__WORK TO COMPLETE__
Lines in the data below that contain the word "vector" are to be copied.

+++ RECORDS FOR THE TASK

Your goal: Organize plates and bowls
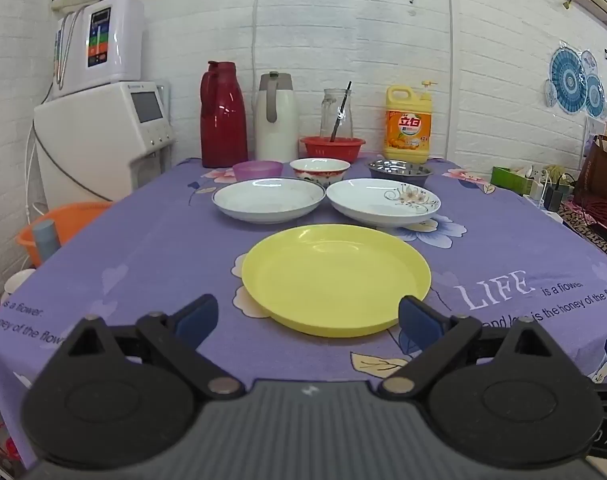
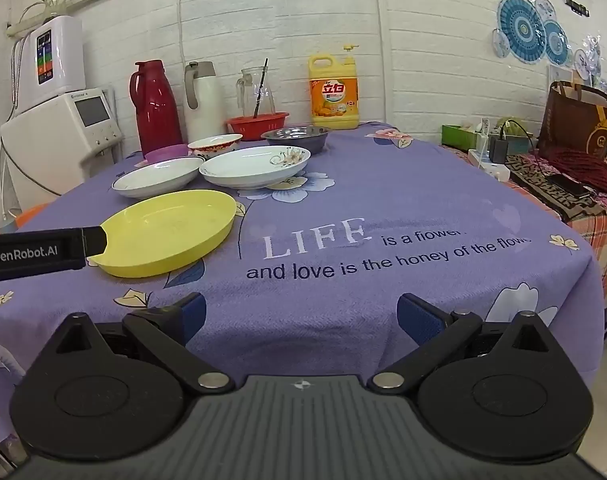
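Observation:
A yellow plate [image 1: 335, 278] [image 2: 169, 232] lies near the table's front. Behind it sit a plain white plate [image 1: 268, 199] [image 2: 157, 176] and a flowered white plate [image 1: 383, 201] [image 2: 255, 166]. Further back are a purple cup [image 1: 258, 170], a red-patterned bowl [image 1: 319, 170] [image 2: 214, 146] and a steel bowl [image 1: 399, 172] [image 2: 296, 138]. My left gripper [image 1: 308, 316] is open and empty, its jaws either side of the yellow plate's near rim. My right gripper [image 2: 300, 316] is open and empty over the bare cloth, right of the yellow plate.
A purple flowered tablecloth [image 1: 143, 248] covers the table. Along the back stand a red flask [image 1: 222, 116], a white flask [image 1: 276, 116], a glass jug [image 1: 336, 114], a red basket [image 1: 332, 148] and a yellow detergent bottle [image 1: 408, 124]. An orange basin [image 1: 63, 224] sits left, clutter right.

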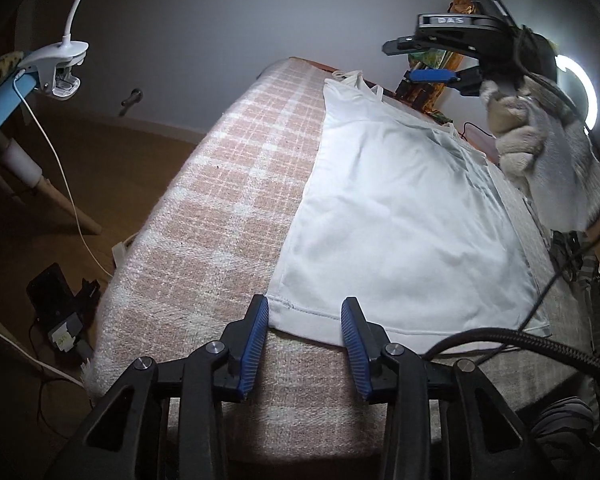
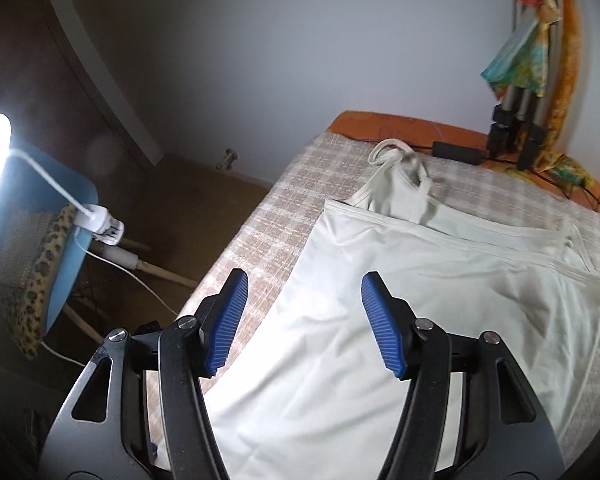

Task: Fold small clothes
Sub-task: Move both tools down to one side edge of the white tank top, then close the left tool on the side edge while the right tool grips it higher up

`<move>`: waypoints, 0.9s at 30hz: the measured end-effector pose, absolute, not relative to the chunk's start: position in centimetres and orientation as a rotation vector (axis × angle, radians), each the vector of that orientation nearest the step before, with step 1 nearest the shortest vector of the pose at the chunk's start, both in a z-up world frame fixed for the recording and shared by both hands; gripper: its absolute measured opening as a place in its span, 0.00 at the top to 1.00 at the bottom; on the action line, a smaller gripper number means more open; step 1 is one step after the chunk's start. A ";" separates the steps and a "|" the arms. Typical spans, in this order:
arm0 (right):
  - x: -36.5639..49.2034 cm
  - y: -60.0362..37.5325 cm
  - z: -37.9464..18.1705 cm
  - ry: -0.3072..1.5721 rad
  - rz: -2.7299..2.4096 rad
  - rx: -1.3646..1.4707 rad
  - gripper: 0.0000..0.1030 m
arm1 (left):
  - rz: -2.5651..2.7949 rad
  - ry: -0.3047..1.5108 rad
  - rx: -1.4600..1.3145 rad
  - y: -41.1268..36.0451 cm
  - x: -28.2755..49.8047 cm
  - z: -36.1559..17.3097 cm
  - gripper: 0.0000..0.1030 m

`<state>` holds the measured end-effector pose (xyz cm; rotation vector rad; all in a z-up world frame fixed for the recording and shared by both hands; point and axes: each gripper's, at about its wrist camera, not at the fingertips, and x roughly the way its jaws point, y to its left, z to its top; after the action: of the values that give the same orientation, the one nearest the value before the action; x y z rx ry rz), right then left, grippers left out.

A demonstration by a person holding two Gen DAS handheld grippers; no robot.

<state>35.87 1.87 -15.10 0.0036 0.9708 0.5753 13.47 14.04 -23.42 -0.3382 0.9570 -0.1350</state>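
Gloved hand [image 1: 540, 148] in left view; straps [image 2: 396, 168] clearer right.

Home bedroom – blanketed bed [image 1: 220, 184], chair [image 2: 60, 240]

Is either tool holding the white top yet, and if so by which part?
Nothing is held. The left tool straddles the white top's near hem corner with its jaws apart; the right tool hovers open over its body.

Dim room; glaring white ring lamp [image 1: 578, 92] blows out locally. Fisheye edges vignette dark; far straps slightly blurred.
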 end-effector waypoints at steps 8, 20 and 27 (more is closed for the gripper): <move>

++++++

__ANSWER BOX__
`<move>`: waypoints, 0.9s at 30hz: the measured end-effector pose, absolute, not relative to the chunk's start: position in centimetres and orientation as a rotation vector (axis × angle, radians), each the vector of that orientation nearest the step before, with step 1 nearest the shortest vector of the pose at the chunk's start, both in a z-up world frame fixed for the recording and shared by both hands; gripper: its absolute measured opening as a place in its span, 0.00 at the top to 1.00 at the bottom; on the action line, a smaller gripper number means more open; step 1 is one step after the chunk's start. A ";" separates the steps and a "|" the arms. Typical spans, in this order:
`<state>` holds the measured end-effector pose (xyz cm; rotation vector rad; all in a z-up world frame fixed for the recording and shared by both hands; point and axes: each gripper's, at about its wrist camera, not at the fingertips, and x roughly the way its jaws point, y to its left, z to its top; after the action: of the values that give the same orientation, the one nearest the value before the action; x y z rx ry rz), right then left, grippers left out.

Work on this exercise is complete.